++++ Source records ++++

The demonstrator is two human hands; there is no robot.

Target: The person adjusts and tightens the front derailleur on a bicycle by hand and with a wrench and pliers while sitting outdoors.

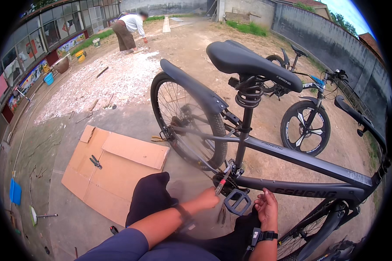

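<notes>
A dark grey bicycle (307, 162) stands in front of me, its pedal (237, 202) and crank area close to my knees. My left hand (208, 199) is closed round a slim red-handled tool (222, 185). The tool points up toward the chain and crank beside the seat tube; its exact kind and whether its tip touches are too small to tell. Right of the pedal, my right hand (265, 205) is loosely curled, palm up and fingers apart, just below the lower frame tube. Nothing shows in it. The rear wheel (189, 124) stands beyond the left hand.
Flattened cardboard (113, 174) lies at left with dark-handled pliers (95, 162) on it. Another pair of pliers (222, 215) lies under the pedal. A second bicycle (306, 127) stands at far right. A person (128, 32) bends over pale rubble at the back. A blue bin (15, 191) is at left.
</notes>
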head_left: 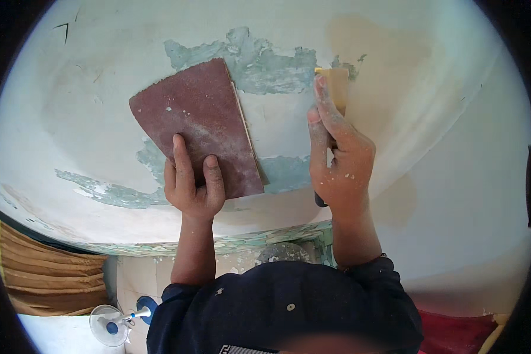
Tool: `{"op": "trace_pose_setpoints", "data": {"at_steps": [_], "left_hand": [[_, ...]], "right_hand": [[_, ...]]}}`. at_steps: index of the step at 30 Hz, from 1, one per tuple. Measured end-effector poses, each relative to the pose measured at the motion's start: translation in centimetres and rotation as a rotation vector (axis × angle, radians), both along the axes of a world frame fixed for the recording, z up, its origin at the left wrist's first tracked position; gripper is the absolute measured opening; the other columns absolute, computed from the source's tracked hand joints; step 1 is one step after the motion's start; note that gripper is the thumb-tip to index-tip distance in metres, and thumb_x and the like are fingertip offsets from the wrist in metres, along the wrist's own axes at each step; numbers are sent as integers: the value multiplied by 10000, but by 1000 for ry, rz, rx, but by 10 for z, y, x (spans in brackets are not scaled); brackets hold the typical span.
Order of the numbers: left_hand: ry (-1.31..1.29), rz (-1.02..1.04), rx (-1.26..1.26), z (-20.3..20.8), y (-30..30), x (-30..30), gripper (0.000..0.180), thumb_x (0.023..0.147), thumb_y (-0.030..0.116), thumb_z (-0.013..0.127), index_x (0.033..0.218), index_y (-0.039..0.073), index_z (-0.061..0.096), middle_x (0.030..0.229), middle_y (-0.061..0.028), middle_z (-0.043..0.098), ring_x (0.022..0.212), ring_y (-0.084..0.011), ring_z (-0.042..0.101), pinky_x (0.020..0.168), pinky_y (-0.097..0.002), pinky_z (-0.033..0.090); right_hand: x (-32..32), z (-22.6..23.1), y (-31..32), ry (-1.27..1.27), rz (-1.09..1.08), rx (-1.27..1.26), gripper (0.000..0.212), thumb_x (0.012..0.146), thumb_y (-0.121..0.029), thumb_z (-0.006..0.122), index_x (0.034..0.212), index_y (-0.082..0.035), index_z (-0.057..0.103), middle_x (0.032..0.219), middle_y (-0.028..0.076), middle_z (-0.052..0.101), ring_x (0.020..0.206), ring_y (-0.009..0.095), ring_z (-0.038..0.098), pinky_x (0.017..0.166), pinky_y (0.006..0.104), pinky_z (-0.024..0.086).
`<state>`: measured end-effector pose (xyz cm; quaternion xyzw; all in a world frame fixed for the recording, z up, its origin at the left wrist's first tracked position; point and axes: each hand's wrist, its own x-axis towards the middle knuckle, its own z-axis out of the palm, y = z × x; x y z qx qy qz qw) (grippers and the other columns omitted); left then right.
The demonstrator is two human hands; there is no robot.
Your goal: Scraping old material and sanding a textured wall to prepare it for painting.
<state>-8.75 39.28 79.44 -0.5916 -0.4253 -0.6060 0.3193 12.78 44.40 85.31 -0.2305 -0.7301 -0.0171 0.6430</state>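
My left hand [194, 186] grips a folded sheet of reddish-brown sandpaper [186, 112] near its lower edge, fingers across the dusty face. The sheet is held up in front of a pale wall [271, 121]. To the right, my right hand [347, 156] is closed around a putty knife [338, 84]. Its broad yellowish blade points up toward the wall, and a dark handle end shows below the palm; whether the blade touches the wall I cannot tell. Ragged grey-green patches [271, 68] show on the wall around both tools. White dust and flakes cling to my hands.
Green patterned tiles [236, 243] edge the wall's foot. Flakes lie on the floor [159, 271] near a grey rounded object [283, 252]. A brown curtain [53, 274] and a white-and-blue fan [109, 325] are at lower left; red material [460, 331] is at lower right.
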Motion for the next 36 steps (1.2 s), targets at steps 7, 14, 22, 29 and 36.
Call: {"op": "trace_pose_setpoints", "data": {"at_steps": [7, 14, 22, 29, 36], "left_hand": [[6, 1, -11, -2, -3, -5, 556, 875, 80, 678, 1369, -113, 509, 927, -184, 634, 701, -232, 571, 577, -293, 462], [4, 11, -8, -6, -3, -9, 552, 874, 85, 683, 1361, -114, 517, 946, -198, 639, 723, -242, 596, 598, -292, 483], [-15, -2, -26, -5, -4, -6, 545, 879, 90, 682, 1357, -116, 520, 916, -179, 639, 690, -226, 569, 577, -295, 467], [4, 16, -1, -6, -2, -9, 546, 879, 90, 686, 1356, -116, 519, 900, -166, 636, 680, -222, 557, 568, -293, 456], [-17, -4, -27, -5, -6, -7, 549, 877, 90, 687, 1359, -112, 519, 934, -183, 638, 701, -239, 578, 589, -296, 467]], "right_hand": [[-5, 10, -3, 11, 25, -77, 561, 832, 81, 627, 1366, -90, 601, 942, 139, 736, 584, 208, 624, 571, 280, 499], [-9, 3, -1, -2, -37, -19, 526, 851, 78, 613, 1346, -100, 619, 1130, 176, 705, 720, 228, 714, 621, 276, 528], [-13, 44, -4, 28, 42, -34, 360, 950, 27, 593, 1310, 18, 613, 1306, 164, 647, 1141, 127, 629, 909, 253, 502], [-10, 9, -18, 27, 101, -171, 360, 952, 20, 596, 1312, 6, 611, 1302, 162, 649, 1095, 109, 643, 863, 239, 503], [-6, 43, -7, -38, -66, -55, 357, 957, -9, 608, 1314, -9, 617, 1281, 155, 664, 1034, 77, 635, 867, 248, 507]]}}
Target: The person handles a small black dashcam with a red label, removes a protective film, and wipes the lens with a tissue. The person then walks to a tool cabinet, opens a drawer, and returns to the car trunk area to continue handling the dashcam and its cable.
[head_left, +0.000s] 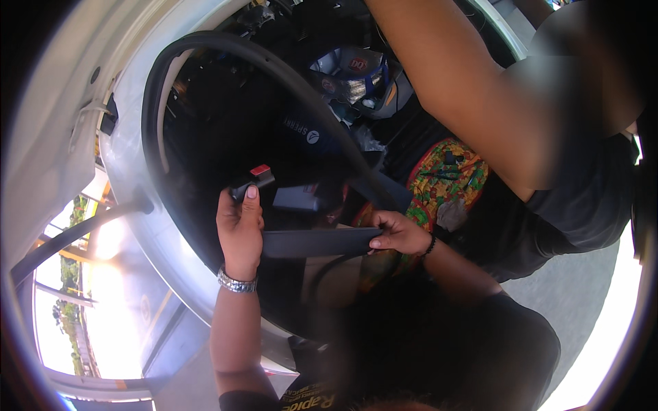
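So, we've got both hands busy in front of the open doorway of a pale car body (127, 181). Our left grip (240, 222) is closed around a small dark piece with a red top (260, 172), thumb pressed against it, and our right grip (403, 235) is pinching the far end of a flat dark strip (315, 243) between thumb and fingers. That strip runs nearly level between our hands, its near end disappearing at the left palm; we honestly can't tell if the small piece is joined to it or separate. Looks to us like a hold-and-handle step, with the strip off on its own between our hands. From here, we'd say any move calls for both hands travelling together so the strip doesn't twist, plus a bit of care around the black rubber seal (267, 63) looping across the opening above. Inside there's a grey box-like thing (296, 198) just beyond the strip, and a bright patterned cloth (456, 168) past our right hand. Also, another person's arm (449, 79) reaches across at upper right, so elbow room's a bit tight on that side.
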Tool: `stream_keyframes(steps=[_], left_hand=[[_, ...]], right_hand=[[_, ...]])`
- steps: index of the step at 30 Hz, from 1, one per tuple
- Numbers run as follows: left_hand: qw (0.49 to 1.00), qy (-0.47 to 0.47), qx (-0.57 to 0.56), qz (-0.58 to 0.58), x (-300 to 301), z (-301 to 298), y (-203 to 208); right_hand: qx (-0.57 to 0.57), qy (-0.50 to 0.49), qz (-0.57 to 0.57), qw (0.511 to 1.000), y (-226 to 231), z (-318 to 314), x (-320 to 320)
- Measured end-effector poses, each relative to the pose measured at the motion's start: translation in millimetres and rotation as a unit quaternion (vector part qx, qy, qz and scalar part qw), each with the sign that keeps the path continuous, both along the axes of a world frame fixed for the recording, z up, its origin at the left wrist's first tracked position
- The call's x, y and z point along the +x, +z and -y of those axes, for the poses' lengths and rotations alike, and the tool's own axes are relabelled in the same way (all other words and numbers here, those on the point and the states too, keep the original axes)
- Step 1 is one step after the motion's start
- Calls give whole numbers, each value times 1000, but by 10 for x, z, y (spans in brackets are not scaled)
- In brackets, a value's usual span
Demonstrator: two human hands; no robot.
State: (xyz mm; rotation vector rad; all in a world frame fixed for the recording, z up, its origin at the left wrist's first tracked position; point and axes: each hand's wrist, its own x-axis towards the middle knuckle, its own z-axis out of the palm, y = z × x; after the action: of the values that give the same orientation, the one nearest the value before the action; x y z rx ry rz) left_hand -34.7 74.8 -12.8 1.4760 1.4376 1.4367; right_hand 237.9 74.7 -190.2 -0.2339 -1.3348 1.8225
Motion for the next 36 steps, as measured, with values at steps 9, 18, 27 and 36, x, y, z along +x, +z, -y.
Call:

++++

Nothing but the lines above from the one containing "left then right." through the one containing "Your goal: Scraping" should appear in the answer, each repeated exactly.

| The completed task |
`<state>`: measured end-effector pose (xyz cm; quaternion xyzw; all in a world frame fixed for the recording, z up, its origin at the left wrist's first tracked position; point and axes: each hand's wrist, its own x-axis towards the middle knuckle, its own z-axis out of the palm, y = z × x; x y z qx qy qz qw) (grippers and the other columns omitted); left then right.
The demonstrator is two human hands; there is no robot.
Your goal: Scraping old material and sanding a textured wall to prepare it for painting.

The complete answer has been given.